Marin gasped in sheer outrage. ‘What do you take me for?’ she burst out, then stopped, furiously aware of the response she was inviting.

‘Well, clearly not what you’re thinking.’ He had the audacity to laugh.

‘No matter how fetching you may look in that towel—which has slipped a little,’ he added softly, ‘in case you hadn’t noticed.’

Colour stormed into her face as she tugged it hastily back to its former level, cursing his powers of observation.

‘And I’m making you a bona fide offer,’ he continued. ‘I have to go to a party tonight, and the girl I was taking has succumbed to a virus. That’s why I called Lynne—because I don’t want to turn up at this shindig flying solo, and I’d have paid her over the odds for helping me out. But, as she’s not around, you’ll do instead.’

There was a taut silence, then she said, ‘You have to be joking.’

‘Now, there’s a stock response,’ he commented. ‘Your earlier eloquence seems to have deserted you.’

‘But not my sense of humour.’ She took a deep breath. ‘Thank you for your gracious invitation, Mr Radley-Smith, but—no. Not if my life depended on it.’

‘I was thinking more of your immediate fiscal future, Miss Wade. Can you really afford to turn down several hundred quid for a couple of hours in my company?’

No, she probably couldn’t, she admitted silently, but what difference did that make?

She said, ‘I don’t belong in your high-powered PR world, Mr Radley-Smith, believe me. I don’t mingle well, I never network and I’m hopeless at parties. Spend your money somewhere else.’

‘On the other hand,’ he said softly, ‘If you obliged me in this, I could be persuaded to turn a blind eye to Lynne’s infraction of her tenancy here by taking in waifs and strays. I might even let you stay until your life takes a turn for the better.’

He smiled at her again. ‘So, why don’t you slip on your little black dress and come with me tonight?’

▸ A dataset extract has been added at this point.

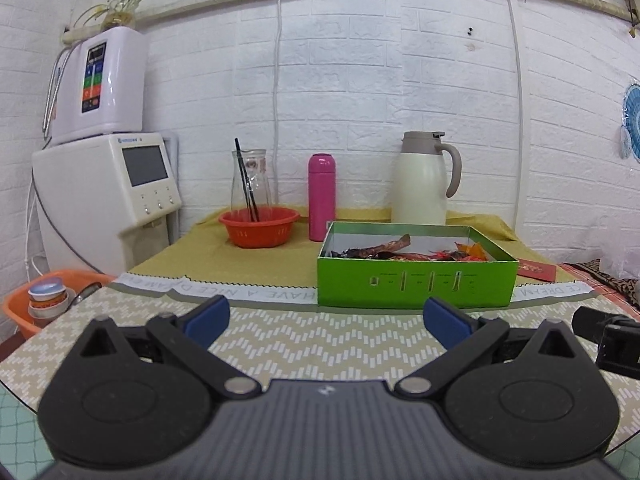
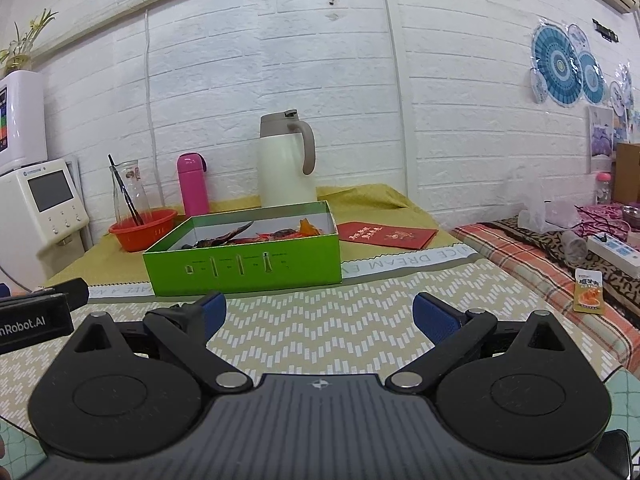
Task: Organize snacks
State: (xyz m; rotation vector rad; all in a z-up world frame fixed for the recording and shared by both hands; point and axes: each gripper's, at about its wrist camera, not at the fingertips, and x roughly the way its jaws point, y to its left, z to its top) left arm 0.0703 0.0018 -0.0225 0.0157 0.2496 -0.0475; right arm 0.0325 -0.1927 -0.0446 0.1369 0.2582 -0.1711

‘Because I do not have a little black dress,’ Marin said angrily. ‘But I’m sure you have a little black book, Mr Radley-Smith.’

In fact, she knew he had, because Lynne had once told her, laughing that his list of girlfriends was legendary, right up there with the telephone directory. Marin had looked back at her stepsister, so confident and so pretty, and asked, wide-eyed, ‘Has he ever made a pass at you?’